What to produce –
Write out exactly, with no other output, the lines below from the one that contains "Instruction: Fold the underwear" through the end.

Information supplied –
┄┄┄┄┄┄┄┄┄┄
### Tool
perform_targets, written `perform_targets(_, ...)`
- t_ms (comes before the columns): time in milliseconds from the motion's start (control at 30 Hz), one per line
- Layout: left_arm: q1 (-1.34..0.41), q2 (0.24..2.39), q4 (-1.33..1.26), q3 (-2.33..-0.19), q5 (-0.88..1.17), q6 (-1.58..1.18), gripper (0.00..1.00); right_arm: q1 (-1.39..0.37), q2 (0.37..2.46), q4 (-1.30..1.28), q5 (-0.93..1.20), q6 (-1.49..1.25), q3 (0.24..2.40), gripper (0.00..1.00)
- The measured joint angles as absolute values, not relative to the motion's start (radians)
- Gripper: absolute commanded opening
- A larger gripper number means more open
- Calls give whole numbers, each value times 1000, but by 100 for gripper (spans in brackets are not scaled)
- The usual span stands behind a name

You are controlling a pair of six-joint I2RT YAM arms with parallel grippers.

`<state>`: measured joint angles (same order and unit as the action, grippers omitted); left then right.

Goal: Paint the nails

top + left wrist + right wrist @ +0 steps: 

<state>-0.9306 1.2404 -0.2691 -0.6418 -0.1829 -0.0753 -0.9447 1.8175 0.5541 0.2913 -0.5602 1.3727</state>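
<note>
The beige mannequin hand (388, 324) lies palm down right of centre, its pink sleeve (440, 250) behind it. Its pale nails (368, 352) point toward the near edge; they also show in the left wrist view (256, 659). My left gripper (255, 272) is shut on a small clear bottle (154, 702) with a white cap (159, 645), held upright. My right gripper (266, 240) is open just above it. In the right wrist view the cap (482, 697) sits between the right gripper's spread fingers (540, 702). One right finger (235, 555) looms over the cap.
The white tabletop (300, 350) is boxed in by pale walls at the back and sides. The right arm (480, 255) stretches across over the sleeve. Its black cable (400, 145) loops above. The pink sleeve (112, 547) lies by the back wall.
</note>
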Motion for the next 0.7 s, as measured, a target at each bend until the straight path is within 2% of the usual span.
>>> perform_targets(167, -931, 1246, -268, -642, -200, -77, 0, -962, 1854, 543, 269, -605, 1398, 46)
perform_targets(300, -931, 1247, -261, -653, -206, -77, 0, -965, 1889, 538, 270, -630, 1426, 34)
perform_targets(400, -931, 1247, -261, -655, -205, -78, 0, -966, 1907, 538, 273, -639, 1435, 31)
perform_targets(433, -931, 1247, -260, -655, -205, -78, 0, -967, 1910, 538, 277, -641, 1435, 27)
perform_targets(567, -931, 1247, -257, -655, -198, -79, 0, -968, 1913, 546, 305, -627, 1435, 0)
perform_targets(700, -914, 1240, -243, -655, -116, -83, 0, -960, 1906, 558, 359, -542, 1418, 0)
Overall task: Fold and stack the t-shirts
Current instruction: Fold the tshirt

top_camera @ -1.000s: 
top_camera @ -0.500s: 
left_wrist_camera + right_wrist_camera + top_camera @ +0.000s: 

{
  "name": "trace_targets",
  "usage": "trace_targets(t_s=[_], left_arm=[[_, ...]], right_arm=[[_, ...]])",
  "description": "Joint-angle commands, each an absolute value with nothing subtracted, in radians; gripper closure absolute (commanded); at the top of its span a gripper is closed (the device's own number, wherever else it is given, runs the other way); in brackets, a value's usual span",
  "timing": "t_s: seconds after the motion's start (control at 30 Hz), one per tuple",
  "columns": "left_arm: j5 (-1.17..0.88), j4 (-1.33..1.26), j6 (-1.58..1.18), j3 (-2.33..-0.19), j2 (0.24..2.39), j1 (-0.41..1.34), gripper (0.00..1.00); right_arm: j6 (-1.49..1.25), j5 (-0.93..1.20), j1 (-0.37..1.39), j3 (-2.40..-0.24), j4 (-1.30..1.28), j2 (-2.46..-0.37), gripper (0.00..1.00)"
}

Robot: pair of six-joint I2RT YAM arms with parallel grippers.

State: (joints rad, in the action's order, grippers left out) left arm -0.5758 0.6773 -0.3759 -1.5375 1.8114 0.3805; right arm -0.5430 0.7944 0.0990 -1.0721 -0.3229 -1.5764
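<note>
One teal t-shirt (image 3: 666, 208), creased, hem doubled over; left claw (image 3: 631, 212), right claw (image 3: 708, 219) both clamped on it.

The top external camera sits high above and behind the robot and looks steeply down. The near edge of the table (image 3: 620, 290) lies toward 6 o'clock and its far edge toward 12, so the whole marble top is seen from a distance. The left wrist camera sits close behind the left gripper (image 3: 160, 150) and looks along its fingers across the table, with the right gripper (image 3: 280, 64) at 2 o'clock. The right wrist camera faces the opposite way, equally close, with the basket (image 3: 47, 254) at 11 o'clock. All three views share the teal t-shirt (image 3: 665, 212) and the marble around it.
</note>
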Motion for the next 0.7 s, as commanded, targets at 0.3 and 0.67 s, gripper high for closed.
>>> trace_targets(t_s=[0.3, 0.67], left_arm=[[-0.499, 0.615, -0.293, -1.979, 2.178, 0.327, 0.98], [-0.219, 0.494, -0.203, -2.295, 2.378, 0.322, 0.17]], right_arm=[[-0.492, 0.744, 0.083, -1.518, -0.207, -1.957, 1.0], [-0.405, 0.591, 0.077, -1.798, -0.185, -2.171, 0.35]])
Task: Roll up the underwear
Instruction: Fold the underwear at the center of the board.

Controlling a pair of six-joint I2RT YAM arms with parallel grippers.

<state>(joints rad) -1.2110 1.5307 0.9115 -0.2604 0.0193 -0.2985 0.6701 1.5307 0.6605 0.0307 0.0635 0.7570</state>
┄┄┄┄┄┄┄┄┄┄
Reply –
Instruction: Fold the underwear at the center of the board.

Controlling a pair of six-joint I2RT YAM arms with parallel grippers.

<state>(joints rad) -1.2110 1.5307 0.9115 -0.2604 0.0193 -0.2985 0.6701 1.5307 0.6605 0.0307 0.0635 0.7570</state>

An answer has been given, and the exercise is complete.